Esse homem de 73 anos assistiu à chegada de novas famílias e pode-se dizer que teve uma participação direta no
crescimento do lugar. Nas horas de folga como encarregado da antiga Cia. Docas, ajudava a construir os chalés que se multiplicavam e, com isso,
faturava 12 mil réis por hora. Logo tinha em mãos os 50 mil réis necessários para pagar a prestação de seu terreno.

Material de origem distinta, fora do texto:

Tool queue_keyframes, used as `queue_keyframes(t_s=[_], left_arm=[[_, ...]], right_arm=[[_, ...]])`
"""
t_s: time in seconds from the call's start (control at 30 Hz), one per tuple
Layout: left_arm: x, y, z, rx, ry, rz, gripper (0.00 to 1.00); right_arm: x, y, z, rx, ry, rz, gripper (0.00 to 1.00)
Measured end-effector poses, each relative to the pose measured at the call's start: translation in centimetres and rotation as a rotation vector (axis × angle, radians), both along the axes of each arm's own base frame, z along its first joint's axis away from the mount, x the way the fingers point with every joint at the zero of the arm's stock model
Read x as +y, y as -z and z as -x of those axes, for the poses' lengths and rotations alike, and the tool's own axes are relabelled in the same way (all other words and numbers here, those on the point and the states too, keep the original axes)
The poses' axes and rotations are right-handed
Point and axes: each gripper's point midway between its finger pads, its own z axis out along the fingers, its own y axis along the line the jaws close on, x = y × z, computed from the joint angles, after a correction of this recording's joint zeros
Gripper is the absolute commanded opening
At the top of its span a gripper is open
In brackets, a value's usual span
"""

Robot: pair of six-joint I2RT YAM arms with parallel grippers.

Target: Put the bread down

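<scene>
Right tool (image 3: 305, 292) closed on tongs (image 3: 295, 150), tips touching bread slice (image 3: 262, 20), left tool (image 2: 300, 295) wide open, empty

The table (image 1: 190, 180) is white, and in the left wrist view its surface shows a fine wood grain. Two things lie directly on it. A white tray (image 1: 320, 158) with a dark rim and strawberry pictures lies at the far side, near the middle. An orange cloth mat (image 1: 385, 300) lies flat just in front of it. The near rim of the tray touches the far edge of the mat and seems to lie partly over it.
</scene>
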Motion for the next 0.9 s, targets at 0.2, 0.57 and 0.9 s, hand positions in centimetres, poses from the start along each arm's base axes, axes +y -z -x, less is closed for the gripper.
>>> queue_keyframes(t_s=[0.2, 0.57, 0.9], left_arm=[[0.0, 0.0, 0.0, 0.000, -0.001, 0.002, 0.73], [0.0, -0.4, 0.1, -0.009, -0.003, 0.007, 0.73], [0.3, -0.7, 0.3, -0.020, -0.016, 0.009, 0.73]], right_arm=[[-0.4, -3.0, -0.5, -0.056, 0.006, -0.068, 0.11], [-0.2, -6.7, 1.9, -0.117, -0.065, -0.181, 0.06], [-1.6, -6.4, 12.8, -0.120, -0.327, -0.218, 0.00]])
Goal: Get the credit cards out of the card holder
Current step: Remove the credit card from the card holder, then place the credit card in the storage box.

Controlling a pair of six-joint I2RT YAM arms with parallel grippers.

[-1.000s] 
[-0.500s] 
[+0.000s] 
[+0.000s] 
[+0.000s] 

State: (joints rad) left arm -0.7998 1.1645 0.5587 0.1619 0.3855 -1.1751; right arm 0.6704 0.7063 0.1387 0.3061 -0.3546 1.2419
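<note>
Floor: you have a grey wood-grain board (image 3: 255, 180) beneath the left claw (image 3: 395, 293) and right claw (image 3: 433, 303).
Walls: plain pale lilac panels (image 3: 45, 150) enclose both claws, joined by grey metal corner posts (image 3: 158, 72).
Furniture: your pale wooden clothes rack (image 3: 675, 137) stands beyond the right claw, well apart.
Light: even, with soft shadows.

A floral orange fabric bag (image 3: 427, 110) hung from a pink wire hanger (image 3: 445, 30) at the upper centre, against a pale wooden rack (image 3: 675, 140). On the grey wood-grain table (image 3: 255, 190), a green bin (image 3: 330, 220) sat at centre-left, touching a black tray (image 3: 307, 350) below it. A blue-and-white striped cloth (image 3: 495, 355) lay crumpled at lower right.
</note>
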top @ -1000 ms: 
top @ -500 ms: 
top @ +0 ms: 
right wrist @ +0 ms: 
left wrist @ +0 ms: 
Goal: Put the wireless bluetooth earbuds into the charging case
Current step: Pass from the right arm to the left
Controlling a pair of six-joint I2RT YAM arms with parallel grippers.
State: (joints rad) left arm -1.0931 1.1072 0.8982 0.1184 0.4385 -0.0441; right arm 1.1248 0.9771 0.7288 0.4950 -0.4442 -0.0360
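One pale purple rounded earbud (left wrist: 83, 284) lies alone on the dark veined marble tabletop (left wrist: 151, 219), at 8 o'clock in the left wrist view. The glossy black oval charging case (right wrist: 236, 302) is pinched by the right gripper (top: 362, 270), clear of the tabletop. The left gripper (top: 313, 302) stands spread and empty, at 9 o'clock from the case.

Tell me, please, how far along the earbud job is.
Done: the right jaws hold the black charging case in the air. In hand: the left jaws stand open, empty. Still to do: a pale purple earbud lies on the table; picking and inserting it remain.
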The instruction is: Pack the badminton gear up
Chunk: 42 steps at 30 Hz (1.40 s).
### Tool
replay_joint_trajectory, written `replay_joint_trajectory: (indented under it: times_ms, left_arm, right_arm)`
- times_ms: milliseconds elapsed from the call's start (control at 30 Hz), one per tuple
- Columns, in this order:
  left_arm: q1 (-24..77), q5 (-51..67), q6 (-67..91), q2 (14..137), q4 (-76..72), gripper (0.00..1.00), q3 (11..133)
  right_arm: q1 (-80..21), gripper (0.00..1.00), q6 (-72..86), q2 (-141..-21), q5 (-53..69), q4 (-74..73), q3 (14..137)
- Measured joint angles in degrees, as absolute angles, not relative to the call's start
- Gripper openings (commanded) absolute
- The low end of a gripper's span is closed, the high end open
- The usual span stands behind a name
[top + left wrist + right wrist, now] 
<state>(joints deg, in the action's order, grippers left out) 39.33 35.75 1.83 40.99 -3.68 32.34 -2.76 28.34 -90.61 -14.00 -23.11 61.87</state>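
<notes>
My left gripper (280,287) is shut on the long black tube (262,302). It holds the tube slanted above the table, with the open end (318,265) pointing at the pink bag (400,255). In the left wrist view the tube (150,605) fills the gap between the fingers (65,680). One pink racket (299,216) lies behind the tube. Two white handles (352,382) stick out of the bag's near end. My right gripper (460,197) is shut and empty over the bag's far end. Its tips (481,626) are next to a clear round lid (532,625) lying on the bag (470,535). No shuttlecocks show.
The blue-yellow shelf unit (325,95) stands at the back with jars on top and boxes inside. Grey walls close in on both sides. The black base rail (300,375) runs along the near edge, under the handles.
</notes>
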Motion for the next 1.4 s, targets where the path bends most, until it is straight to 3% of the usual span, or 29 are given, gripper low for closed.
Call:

Seu Gouveia cansou de comprar leite na vacaria da Rua Bernardo Browne e de verificar que não sobrara nem
farelo do pão deixado pelo padeiro no portão. Na certa alguém da vizinhança roubava, mas bastava chegar a época de São João para os rancores serem
esquecidos. Quem mais podia mostrar seus dotes de bom fazedor de balões! Centenas deles iluminavam as noites enluaradas de junho e julho e
havia quem apostasse que eram tantos quanto as estrelas no céu.
Os novos tempos e o fim das rivalidades, dos malandros e balões - Hoje não há mais malandragem na Bacia
do Macuco e nem estrelas disputando com os balões o privilégio de brilhar mais. A Escola Pan-Americana, que funcionou por meio século na Avenida
Siqueira Campos, 83, sob os cuidados do professor Oswaldo Martins, cerrou suas portas a 31 de dezembro do ano passado.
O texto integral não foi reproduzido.